If your firm qualifies for this exemption, you do not need to be regulated by the FSA, but will be able to carry on exempt regulated activities under the supervision of and regulation by the SRA. However, If you take a deposit from your client in circumstances which do not form part of your practice as a solicitor, you are likely to lose the exemption.

You should therefore ensure that the purpose for retention of your client's money is confirmed in writing and kept under review so that your exempt status is not placed at risk.

4 Money laundering

You should be cautious when being asked to hold onto sums of money by your client, and to be mindful that there are criminal sanctions against assisting money launderers. Please refer to our anti-money laundering practice note for further information in this area, and to assist you in meeting your obligations under the UK anti-money laundering and counter-terrorist financing regime.

5 More information

5.1 Professional conduct

The following sections of the Solicitors' Code of Conduct 2007 are relevant to this issue:

Rule 1

5.2 Legal and other requirements

5.3 Further products and support

5.3.1 Practice Advice Line

The Law Society provides support for solicitors on a wide range of areas of practice. Practice Advice can be contacted on 0870 606 2522 from 09:00 to 17:00 on weekdays.

5.3.2 Law Society Practice notes

5.3.2 Law Society publications

5.4 Status of this practice note

Practice notes are issued by the Law Society for the use and benefit of its members. They represent the Law Society's view of good practice in a particular area. They are not intended to be the only standard of good practice that solicitors can follow. You are not required to follow them, but doing so will make it easier to account to oversight bodies for your actions.

Practice notes are not legal advice, nor do they necessarily provide a defence to complaints of misconduct or of inadequate professional service. While care has been taken to ensure that they are accurate, up to date and useful, the Law Society will not accept any legal liability in relation to them.

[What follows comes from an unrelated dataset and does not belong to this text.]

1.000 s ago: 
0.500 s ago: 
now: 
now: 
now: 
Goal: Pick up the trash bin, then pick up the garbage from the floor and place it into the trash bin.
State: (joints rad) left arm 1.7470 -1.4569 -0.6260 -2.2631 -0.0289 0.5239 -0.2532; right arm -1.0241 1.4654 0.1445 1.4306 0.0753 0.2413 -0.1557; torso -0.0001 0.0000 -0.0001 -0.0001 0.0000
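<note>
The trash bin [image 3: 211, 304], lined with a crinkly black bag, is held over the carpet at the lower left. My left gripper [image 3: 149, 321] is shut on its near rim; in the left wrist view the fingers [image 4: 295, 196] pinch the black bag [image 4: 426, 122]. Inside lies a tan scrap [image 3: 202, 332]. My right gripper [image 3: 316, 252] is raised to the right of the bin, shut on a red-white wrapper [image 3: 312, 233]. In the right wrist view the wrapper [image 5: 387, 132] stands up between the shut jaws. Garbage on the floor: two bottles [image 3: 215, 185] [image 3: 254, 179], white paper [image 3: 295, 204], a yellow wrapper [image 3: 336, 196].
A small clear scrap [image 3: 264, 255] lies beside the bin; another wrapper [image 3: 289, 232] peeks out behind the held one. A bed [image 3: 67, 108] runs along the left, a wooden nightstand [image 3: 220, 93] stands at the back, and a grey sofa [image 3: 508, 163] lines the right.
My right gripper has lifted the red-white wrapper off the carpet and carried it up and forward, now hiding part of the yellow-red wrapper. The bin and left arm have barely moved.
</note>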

For queries or comments on this practice note contact the Law Society's Practice Advice Service.

5.5 Terminology in this practice note

Must - a specific requirement in the Solicitor's Code of Conduct or legislation. You must comply, unless there specific exemptions or defences provided for in the code of conduct or relevant legislation.

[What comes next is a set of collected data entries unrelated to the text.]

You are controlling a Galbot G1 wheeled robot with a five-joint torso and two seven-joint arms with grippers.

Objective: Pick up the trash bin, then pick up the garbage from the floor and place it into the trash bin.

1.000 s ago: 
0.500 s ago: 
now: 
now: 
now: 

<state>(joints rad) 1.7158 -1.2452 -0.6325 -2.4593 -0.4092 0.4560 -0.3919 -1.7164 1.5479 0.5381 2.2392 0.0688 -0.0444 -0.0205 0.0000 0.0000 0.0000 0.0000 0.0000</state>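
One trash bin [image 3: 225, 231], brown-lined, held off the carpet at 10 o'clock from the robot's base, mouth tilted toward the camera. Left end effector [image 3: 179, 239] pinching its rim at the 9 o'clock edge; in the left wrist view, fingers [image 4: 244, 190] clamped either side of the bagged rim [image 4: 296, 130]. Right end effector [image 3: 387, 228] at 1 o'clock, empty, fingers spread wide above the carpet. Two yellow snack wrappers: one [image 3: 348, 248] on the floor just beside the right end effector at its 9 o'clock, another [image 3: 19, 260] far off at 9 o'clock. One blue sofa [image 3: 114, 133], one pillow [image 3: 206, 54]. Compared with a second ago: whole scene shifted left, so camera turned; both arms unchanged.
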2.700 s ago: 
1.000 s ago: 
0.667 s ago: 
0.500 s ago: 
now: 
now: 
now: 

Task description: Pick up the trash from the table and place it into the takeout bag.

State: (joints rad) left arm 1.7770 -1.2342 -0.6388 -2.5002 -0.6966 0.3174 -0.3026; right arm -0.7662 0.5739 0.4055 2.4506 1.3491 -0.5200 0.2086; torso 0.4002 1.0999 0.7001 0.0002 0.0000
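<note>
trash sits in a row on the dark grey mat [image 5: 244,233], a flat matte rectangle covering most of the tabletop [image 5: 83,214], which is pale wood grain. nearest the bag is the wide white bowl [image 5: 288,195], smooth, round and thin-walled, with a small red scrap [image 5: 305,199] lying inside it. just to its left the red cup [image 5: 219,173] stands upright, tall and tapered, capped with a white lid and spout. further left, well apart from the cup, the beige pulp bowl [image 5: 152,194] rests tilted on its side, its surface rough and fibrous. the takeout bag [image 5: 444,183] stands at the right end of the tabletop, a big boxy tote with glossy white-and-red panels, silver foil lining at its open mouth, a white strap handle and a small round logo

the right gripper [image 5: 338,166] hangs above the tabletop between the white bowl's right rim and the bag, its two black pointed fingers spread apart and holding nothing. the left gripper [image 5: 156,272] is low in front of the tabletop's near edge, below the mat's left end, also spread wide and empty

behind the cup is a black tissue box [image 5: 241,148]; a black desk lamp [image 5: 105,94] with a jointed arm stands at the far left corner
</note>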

Should - good practice for most situations in the Law Society's view. If you do not follow this, you must be able to justify to oversight bodies why this is appropriate, either for your practice, or in the particular retainer.

May - a non-exhaustive list of options for meeting your obligations. Which option you choose is determined by the risk profile of the individual practice, client or retainer. You must be able to justify why this was an appropriate option to oversight bodies.